One of the interesting issues in a unitary state is the status of a special region as an area regulated in the constitution as part of a unitary state governed by laws. The existence of a Yogyakarta palace that historically has proceeded the integration into the Unitary State of the Republic of Indonesia, is often become a legitimacy why Yogyakarta should have a special status. Based on the author’s point of view, the special status that Yogyakarta bears today is appropriate, since the original structure that existed in the Yogyakarta community with Kasultanan and Pakualaman Duchy is an arrangement that none of other regions in Indonesia has the same.
In connection with the special status of Yogyakarta, as Bagir Manan has quoted in the previous chapter, the central and regional relations within the decentralization framework should not disassemble the arrangement and original structure of the Indonesian society government, but should maintain and develop them. The author strongly agrees with that opinion because dismantling the arrangement and original structure of Indonesian society government means denying the historical process of society that has a characteristic with the original arrangement. The development of the privilege of Yogyakarta itself as described earlier, can be a reference in the implementation of local government (Huda, 2013). The main problem of a unitary state form is the existence of special conditions owned by some regions, which requires the government to apply a pattern of relationships that is different from the autonomous regions in general.
As the Enactment Number 13 of 2012 exists, it is an assertion of the substance of regulation on the Yogyakarta’s privilege. For the Special Region of Yogyakarta itself, the existence of the Enactment Number 13 of 2012 becomes the basic law of the decentralized authority of the central government to the government of the Special District of Yogyakarta.
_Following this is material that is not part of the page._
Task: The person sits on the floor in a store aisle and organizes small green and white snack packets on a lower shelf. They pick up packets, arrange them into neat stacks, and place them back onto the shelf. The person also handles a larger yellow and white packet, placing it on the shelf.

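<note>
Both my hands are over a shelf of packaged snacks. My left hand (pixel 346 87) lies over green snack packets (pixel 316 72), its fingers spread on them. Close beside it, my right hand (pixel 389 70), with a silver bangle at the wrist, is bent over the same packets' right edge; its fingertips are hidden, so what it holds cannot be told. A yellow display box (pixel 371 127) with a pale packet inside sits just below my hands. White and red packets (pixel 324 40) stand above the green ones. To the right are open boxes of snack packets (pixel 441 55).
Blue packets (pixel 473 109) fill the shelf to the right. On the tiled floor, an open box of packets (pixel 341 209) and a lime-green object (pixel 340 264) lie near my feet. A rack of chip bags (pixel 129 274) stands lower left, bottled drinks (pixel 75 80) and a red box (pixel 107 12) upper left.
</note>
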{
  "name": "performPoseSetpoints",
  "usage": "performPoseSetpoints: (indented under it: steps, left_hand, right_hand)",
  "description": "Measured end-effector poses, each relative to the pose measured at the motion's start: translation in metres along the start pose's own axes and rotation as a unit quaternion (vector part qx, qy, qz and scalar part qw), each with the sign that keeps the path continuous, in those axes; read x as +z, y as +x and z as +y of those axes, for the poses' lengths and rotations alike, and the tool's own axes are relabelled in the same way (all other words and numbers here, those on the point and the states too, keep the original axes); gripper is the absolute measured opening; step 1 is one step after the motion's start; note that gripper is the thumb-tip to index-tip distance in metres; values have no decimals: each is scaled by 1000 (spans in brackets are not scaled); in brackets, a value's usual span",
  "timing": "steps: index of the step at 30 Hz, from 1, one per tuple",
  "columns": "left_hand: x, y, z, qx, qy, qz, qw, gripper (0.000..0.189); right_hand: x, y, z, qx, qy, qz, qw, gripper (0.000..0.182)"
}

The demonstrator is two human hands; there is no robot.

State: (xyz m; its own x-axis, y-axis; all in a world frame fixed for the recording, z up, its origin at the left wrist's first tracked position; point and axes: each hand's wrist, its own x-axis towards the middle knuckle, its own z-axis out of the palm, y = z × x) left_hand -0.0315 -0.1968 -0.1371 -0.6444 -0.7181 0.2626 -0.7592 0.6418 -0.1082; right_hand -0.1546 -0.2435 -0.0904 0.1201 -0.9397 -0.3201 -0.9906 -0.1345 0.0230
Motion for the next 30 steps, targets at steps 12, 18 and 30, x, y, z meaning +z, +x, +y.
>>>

The authority in those privileges affairs based on the Enactment Number 13 of 2012 refers to the prcedurs of fulfilling the function, position, duties, and authority of the Governor and Governor Deputy, the local government institutions of DIY, land, culture and spatial layout.
The pattern of authority relation between the central and regional governments in Yogyakarta according to the Enactment Number 13 of 2012 on the specialties of Yogyakarta reviewed from the principle of a unitary state, is a special relationship pattern within the framework of a unitary state which means that the Government of Yogyakarta Special District has the authority as stated in the Laws on the Regional Government applied in Indonesia, along with the privileges mentioned in the Enactment Number 13 of 2012. Considering the original arrangement and structure that existed in the Yogyakarta community connected to Kasultanan and the Pakualaman Duchy are the arrangements that are not owned by other regions in Indonesia, the authority relationship between the central government and the Special District of Yogyakarta within the framework of the unitary state should not dismantle them. Maintaining along with developing them is a must.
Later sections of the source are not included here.